Home First-In-Human Clinical Trial Results of CRISPR-Based Gene Editing Therapy NTLA-2001 Announced by Intellia Therapeutics and Regeneron

First-In-Human Clinical Trial Results of CRISPR-Based Gene Editing Therapy NTLA-2001 Announced by Intellia Therapeutics and Regeneron

Jun 27, 2021 17:29 CST Updated Jun 29, 17:29
Intellia Therapeutics

Gene Editing Therapy Developer

Regeneron

Biopharmaceutical Manufacturer

Image Source: Visual China

Reporter |Shen Jiaojiao

Editor |Xie Xin

On June 27, biotechnology companies Intellia Therapeutics and Regeneron jointly announced that the investigational in vivo CRISPR gene-editing therapy NTLA-2001 achieved positive results in a Phase 1 clinical trial, demonstrating both safety and efficacy.

These are also the first globally published clinical trial results for an in vivo CRISPR gene-editing therapy. The trial results were simultaneously published in the leading international medical journal *The New England Journal of Medicine*.

NTLA-2001 therapy is an in vivo gene editing treatment that utilizes lipid nanoparticle (LNP) delivery vectors to deliver mRNA sequences encoding sgRNA targeting the pathogenic TTR gene and an optimized SpCas9 protein to the liver.

In the study, NTLA-2001 was used to treat a severe rare genetic disease called transthyretin amyloidosis (ATTR), which is characterized by the progressive accumulation of misfolded transthyretin (TTR) protein in tissues, primarily in the nerves and heart.

Clinical data show that among the six treated patients, three received a dose of 0.1 mg/kg and three received a dose of 0.3 mg/kg.

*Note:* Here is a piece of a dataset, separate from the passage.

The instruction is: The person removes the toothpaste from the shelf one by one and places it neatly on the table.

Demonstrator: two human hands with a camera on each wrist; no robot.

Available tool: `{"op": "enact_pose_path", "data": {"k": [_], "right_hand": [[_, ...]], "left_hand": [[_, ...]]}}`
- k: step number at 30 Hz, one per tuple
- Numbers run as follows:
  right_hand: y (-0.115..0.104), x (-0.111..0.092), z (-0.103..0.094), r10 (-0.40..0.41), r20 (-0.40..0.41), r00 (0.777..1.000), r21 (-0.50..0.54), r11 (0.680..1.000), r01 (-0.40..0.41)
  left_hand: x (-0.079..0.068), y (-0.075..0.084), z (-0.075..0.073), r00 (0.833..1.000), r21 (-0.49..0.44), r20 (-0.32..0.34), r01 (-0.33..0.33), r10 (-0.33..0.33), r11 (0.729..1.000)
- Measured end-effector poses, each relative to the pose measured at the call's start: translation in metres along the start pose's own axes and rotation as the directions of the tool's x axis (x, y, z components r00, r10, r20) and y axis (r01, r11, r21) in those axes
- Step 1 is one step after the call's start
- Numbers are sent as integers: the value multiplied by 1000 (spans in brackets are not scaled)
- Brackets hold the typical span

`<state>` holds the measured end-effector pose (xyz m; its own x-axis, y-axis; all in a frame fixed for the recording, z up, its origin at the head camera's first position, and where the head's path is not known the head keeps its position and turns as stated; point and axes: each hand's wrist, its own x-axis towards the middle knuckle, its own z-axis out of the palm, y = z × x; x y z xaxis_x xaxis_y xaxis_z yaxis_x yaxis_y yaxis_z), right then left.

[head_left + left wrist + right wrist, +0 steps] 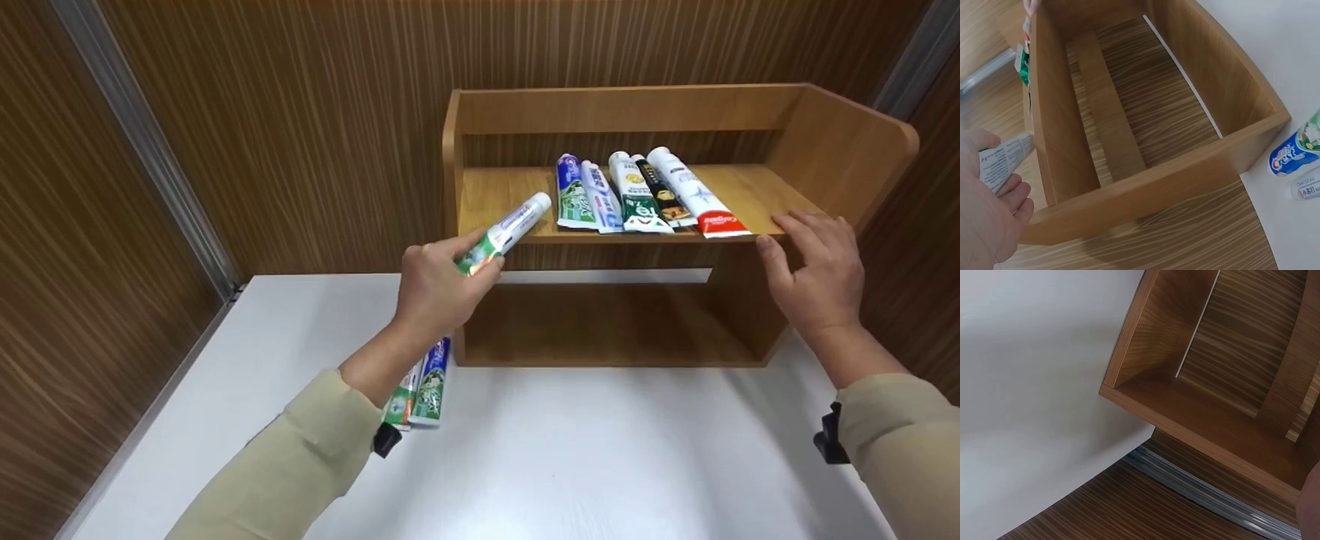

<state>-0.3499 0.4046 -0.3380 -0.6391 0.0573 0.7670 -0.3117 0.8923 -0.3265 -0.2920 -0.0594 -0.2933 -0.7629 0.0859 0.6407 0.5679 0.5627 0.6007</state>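
Note:
My left hand (pixel 444 281) grips a white and green toothpaste tube (pixel 517 223) by its lower end, cap pointing up and right, at the left front of the wooden shelf's upper board (pixel 502 180). In the left wrist view the held tube (pixel 1008 160) shows its printed back. My right hand (pixel 817 262) rests on the board's front edge at the right, holding nothing. Between the hands, several tubes lie side by side on the board, from a blue and green tube (pixel 574 195) to a white and red Colgate tube (pixel 697 195).
On the white table (pixel 555 450), a blue and green Crest tube (pixel 433 382) and a white and green tube (pixel 403 401) lie left of the shelf, partly behind my left forearm. The shelf's lower compartment (pixel 600 322) faces me. Wood-grain walls (pixel 300 135) stand behind and beside.

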Motion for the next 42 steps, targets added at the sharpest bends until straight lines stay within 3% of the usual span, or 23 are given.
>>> {"op": "enact_pose_path", "data": {"k": [8, 15, 25, 42], "right_hand": [[1, 1, 3, -44, -46, 998, 17, 999, 45], [1, 0, 1, -12, -22, 1000, 11, 1000, 12], [1, 0, 2, -15, -31, 999, 13, 1000, 15], [-1, 1, 2, -32, -42, 999, 20, 999, 33]], "left_hand": [[-19, -11, -16, 998, -25, -22, -59, 58, 998], [-34, -21, -27, 992, -55, -44, -121, 119, 991], [-58, -36, -42, 985, -23, -72, -158, 156, 987], [-91, -66, -65, 988, -4, -107, -114, 113, 993]]}}
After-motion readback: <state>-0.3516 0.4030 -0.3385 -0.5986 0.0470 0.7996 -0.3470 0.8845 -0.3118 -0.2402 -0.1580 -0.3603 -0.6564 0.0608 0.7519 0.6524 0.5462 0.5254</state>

Twenty-eight days after treatment, plasma TTR protein levels in patients receiving the two different doses decreased by an average of 52% and 87%, respectively. No serious adverse events were observed.

John Leonard, CEO of Intellia Therapeutics, stated that the results of this clinical trial indicate that NTLA-2001 may halt the progression of transthyretin amyloidosis (ATTR) disease and reverse its devastating complications with a single injection. This clinical trial also addresses the challenge of delivering CRISPR to the liver, opening the door for the treatment of other genetic diseases. He further stated that the company will rapidly advance this therapy while expanding its existing R&D pipeline.

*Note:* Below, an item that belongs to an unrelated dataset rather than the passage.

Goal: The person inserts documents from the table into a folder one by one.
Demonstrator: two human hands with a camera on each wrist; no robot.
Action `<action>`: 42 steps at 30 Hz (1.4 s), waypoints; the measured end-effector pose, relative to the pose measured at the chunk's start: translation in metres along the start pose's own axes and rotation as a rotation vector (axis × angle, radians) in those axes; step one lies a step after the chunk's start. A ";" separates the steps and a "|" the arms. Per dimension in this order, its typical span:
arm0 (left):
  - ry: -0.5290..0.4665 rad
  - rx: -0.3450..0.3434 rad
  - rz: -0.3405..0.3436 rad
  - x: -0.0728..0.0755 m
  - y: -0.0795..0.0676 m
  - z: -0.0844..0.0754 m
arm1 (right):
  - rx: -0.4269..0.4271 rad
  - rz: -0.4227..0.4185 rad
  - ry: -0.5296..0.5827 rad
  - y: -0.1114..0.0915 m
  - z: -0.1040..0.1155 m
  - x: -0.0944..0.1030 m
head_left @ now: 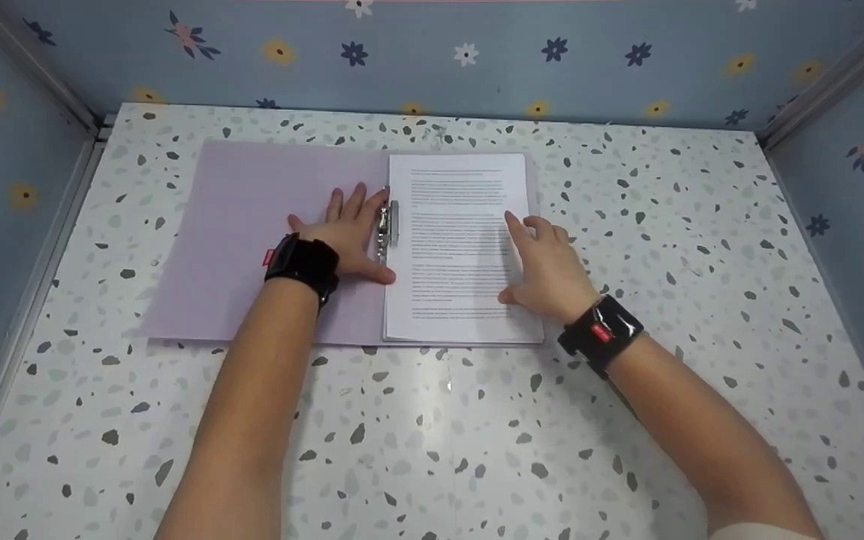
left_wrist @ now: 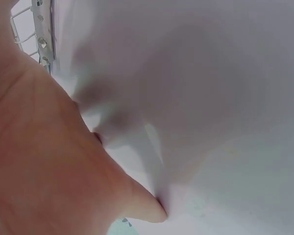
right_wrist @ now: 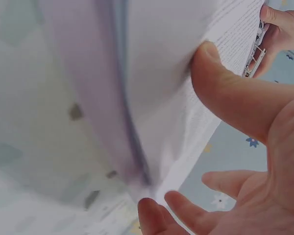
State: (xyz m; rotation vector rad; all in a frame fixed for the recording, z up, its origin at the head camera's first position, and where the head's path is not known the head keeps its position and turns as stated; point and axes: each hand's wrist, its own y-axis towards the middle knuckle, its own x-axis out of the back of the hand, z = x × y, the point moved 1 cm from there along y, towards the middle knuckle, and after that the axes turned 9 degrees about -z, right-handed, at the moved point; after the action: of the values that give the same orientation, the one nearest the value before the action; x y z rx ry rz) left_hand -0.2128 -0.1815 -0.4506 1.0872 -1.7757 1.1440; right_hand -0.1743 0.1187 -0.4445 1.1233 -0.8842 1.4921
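A lilac folder point(head_left: 267, 187) lies spread wide on the table, and a stack of printed sheets point(head_left: 454, 240) covers its right half. Along the fold sits a metal binder clip point(head_left: 393, 223). My left hand point(head_left: 346, 238) rests flat with fingers spread beside the clip; its thumb touches the sheets' left edge. In the left wrist view the clip point(left_wrist: 43, 39) shows behind the palm. My right hand point(head_left: 556, 274) is at the sheets' right edge, fingers loosely bent and thumb over the page. The right wrist view shows its thumb point(right_wrist: 210, 68) apart from the fingers.
The speckled white table point(head_left: 432, 435) extends around the folder. Blue flowered panels point(head_left: 432, 67) stand at the back and both sides. Each wrist wears a black band point(head_left: 303, 262).
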 end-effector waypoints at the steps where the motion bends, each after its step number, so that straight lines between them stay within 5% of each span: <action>1: 0.002 0.004 0.001 -0.001 0.001 0.001 | 0.016 0.010 -0.015 0.001 0.003 0.001; 8: 0.021 0.015 0.025 -0.004 0.006 0.003 | 0.070 0.183 -0.076 0.014 0.022 0.012; 14: 0.044 0.007 0.027 0.000 0.002 0.001 | 0.053 0.297 0.022 0.044 0.046 0.024; 23: 0.085 -0.005 0.034 0.001 -0.001 0.001 | 0.032 0.223 0.432 0.101 0.090 -0.013; 32: 0.096 -0.021 0.030 0.003 -0.003 -0.001 | -0.131 0.198 0.613 0.116 0.106 -0.038; 42: 0.099 -0.018 0.021 0.003 -0.004 -0.002 | -0.200 0.332 0.692 0.121 0.103 -0.033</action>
State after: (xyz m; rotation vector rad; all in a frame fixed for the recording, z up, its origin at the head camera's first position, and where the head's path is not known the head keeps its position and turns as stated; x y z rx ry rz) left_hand -0.2103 -0.1813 -0.4463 0.9867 -1.7207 1.1718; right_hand -0.2701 -0.0125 -0.4434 0.2668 -0.7178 1.8444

The Chinese public may be unfamiliar with Intellia Therapeutics, a company founded by Jennifer Doudna, the 2020 Nobel Laureate in Chemistry, who was awarded the Nobel Prize for her outstanding contributions to CRISPR-Cas9 gene-editing technology.

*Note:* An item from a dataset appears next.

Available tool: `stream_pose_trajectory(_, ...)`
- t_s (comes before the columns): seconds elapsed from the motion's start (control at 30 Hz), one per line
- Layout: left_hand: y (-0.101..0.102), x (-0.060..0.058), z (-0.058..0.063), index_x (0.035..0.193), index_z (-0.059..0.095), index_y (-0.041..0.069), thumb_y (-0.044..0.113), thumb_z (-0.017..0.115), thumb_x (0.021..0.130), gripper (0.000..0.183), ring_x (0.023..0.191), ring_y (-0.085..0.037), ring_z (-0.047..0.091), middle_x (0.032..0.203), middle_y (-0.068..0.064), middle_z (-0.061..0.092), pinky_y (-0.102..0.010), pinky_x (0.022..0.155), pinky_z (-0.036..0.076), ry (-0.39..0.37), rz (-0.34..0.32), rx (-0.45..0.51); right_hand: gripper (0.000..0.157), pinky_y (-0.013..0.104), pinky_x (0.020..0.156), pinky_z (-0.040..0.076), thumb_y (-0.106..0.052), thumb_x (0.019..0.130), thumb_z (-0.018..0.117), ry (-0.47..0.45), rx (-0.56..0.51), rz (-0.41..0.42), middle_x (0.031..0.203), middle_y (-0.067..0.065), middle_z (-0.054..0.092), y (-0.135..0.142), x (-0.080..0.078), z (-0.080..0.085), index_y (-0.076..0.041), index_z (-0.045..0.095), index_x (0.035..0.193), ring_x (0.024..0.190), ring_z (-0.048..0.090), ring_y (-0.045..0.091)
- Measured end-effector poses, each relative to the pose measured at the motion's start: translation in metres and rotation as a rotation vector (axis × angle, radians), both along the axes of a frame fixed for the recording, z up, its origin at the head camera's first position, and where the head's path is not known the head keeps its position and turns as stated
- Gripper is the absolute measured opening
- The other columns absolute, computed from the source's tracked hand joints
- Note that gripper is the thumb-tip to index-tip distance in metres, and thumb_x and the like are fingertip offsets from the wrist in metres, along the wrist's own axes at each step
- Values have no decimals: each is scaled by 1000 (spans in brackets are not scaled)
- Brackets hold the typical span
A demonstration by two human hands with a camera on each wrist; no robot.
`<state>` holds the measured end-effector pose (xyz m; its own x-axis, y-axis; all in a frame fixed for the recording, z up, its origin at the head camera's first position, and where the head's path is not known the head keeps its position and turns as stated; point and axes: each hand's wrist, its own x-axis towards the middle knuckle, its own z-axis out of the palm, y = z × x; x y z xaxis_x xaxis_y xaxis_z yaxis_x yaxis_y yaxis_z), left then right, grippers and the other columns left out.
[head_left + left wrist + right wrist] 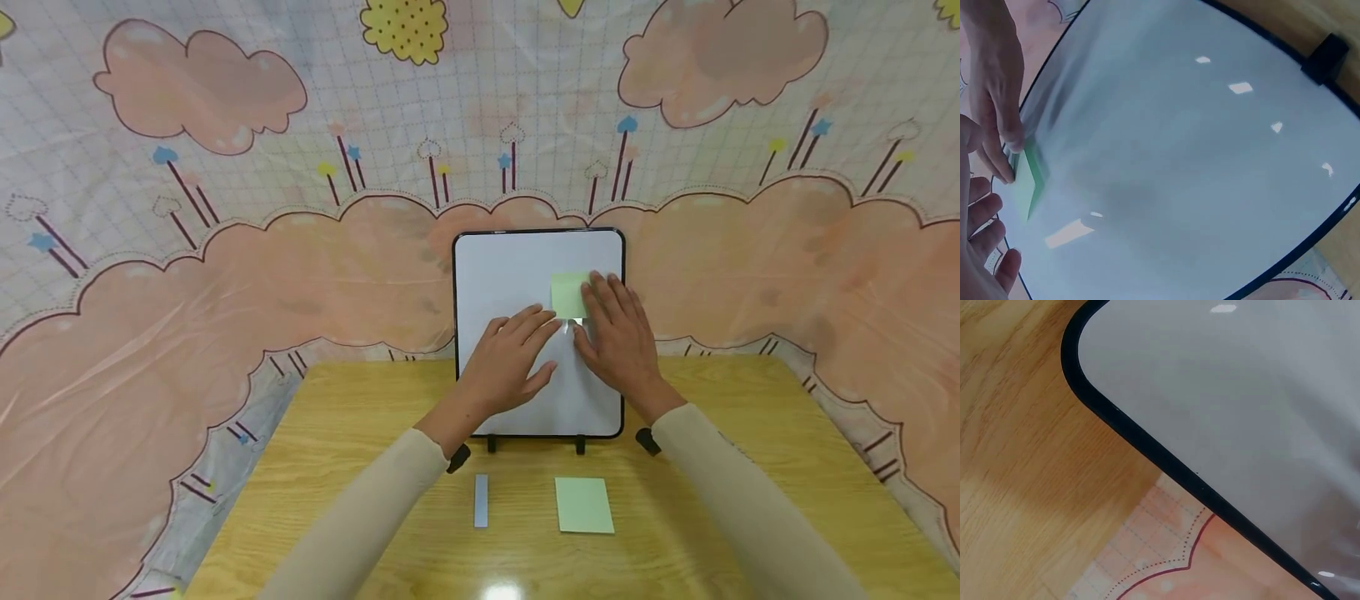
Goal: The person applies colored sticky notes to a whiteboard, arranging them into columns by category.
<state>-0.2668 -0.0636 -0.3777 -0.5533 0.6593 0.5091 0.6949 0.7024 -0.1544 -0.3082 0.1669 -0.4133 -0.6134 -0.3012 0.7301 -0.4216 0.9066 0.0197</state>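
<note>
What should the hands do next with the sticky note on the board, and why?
I'd probably smooth the green note downward with the right hand: it covers the note's right side, and in the left wrist view the lower edge seems lifted off the whiteboard.

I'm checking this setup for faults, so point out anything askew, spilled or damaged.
The green note on the whiteboard doesn't seem flat: in the left wrist view, one edge appears lifted. Nothing looks spilled or damaged.

Left hand [507, 362] relaxed, right hand [622, 342] just beside it, fingers [619, 298] extended upward
</note>
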Motion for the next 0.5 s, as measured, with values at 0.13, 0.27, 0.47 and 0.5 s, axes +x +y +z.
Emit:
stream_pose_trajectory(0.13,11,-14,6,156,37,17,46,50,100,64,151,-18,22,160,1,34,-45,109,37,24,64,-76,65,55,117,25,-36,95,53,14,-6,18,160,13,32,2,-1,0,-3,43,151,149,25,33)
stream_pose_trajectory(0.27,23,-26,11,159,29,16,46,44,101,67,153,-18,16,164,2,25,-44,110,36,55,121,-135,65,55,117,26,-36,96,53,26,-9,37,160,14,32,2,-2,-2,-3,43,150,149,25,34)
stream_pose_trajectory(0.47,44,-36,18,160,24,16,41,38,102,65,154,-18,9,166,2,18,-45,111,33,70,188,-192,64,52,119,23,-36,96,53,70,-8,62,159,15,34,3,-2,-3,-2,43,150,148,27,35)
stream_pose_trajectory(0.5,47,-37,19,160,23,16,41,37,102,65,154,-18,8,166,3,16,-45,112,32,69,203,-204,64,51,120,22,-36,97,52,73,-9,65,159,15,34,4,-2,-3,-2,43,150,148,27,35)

CRISPR-Cas9, also known as the "genetic scissors" technology, is currently the most promising gene-editing technology. CRISPR stands for "Clustered Regularly Interspaced Short Palindromic Repeats," a mechanism used by bacteria to defend against viral invasion. Compared to previous technologies, CRISPR-Cas9 offers advantages such as low cost, ease of use, and high efficiency. It can even alter the code of life—DNA—within a matter of weeks, making gene editing and modification "routine," and has thus swept through the entire biological sciences community.

Using these technologies, researchers can alter the DNA of animals, plants, and microorganisms with extreme precision. This technology has revolutionized the life sciences, creating new opportunities in plant breeding, holding promise for innovative cancer therapies, and potentially turning the dream of curing genetic diseases into reality.

When presenting the 2020 Nobel Prize in Chemistry to Jennifer Doudna and Emmanuelle Charpentier, Claes Gustafsson, Chairman of the Nobel Committee for Chemistry, stated that genetic tools possess immense power and impact us all. They have not only revolutionized basic science, but also yielded new crops, and will lead to breakthrough novel medical therapies.

And now, as CRISPR technology takes a major step forward in clinical trials, the "breakthrough novel medical therapies" anticipated by Claes Gustafsson may no longer be far off.